# WORK TASK:
With the pictures left out, copy the records below exactly from the first line down to the line holding "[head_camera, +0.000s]", and include that line.

# SOURCE MATERIAL:
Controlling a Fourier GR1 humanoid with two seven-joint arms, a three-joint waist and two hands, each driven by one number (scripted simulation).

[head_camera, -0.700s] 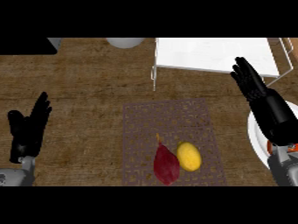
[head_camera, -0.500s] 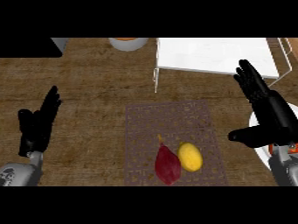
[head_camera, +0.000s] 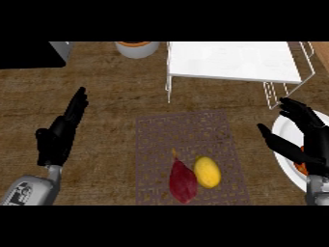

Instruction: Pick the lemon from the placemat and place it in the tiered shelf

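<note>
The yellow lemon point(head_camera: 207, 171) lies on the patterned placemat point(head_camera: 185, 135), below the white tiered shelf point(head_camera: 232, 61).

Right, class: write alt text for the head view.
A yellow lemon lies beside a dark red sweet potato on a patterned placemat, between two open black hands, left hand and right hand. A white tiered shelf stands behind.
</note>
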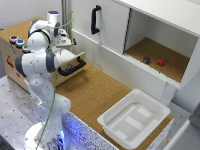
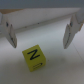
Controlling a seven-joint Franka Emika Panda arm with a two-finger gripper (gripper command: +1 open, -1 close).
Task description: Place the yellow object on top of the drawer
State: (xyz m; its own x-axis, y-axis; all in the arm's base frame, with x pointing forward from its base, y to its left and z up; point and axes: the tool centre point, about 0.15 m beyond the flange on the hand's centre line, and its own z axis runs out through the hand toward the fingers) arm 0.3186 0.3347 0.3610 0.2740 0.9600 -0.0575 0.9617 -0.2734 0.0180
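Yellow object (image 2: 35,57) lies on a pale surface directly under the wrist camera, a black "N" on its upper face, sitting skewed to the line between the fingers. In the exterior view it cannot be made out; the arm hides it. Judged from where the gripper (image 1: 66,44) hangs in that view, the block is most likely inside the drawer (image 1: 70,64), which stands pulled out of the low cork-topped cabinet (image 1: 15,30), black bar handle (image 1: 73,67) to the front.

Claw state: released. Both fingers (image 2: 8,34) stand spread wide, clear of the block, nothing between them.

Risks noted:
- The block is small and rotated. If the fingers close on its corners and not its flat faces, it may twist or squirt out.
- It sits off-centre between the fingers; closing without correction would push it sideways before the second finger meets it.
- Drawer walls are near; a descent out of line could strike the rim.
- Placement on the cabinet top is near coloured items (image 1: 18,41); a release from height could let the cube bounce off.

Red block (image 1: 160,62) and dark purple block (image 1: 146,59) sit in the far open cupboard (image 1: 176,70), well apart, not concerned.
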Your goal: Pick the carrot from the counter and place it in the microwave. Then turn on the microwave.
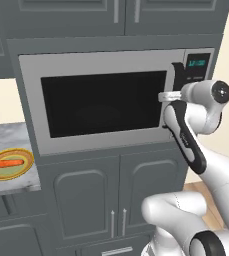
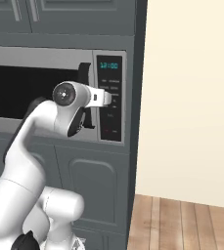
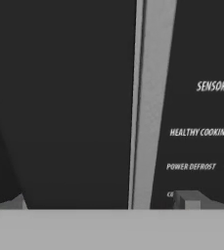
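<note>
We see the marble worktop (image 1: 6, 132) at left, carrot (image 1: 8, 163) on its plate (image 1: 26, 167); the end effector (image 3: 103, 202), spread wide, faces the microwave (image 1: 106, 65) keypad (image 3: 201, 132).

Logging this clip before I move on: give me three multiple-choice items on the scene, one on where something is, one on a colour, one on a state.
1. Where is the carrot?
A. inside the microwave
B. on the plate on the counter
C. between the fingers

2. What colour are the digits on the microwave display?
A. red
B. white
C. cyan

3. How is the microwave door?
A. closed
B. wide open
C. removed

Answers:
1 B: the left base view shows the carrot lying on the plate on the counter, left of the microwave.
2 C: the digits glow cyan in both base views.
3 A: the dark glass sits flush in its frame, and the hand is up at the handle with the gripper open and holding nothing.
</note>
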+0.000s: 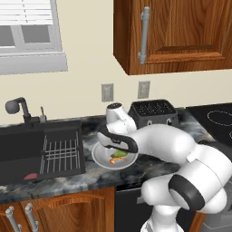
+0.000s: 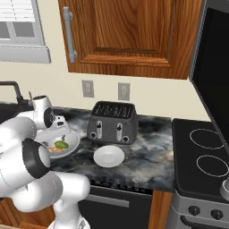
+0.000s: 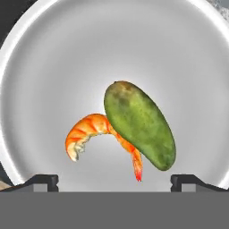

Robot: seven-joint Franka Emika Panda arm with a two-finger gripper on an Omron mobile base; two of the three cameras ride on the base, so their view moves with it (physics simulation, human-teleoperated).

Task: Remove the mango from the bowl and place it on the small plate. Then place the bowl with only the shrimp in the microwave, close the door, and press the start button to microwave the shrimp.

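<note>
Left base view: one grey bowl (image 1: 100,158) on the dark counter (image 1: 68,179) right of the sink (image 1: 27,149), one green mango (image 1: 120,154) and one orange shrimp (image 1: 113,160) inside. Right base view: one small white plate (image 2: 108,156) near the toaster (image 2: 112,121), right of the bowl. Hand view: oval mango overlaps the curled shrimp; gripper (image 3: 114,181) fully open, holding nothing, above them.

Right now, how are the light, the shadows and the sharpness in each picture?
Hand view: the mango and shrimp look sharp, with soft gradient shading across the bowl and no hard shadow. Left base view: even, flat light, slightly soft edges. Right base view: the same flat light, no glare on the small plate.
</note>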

# ANSWER TO THIS TASK:
Controlling a Fourier GR1 humanoid with two seven-joint arms, a three-joint waist and two hands, each driven by one number (scripted simulation).

[head_camera, -0.700s] 
[head_camera, -0.500s] 
[head_camera, +0.000s] 

Nothing else belongs to this answer.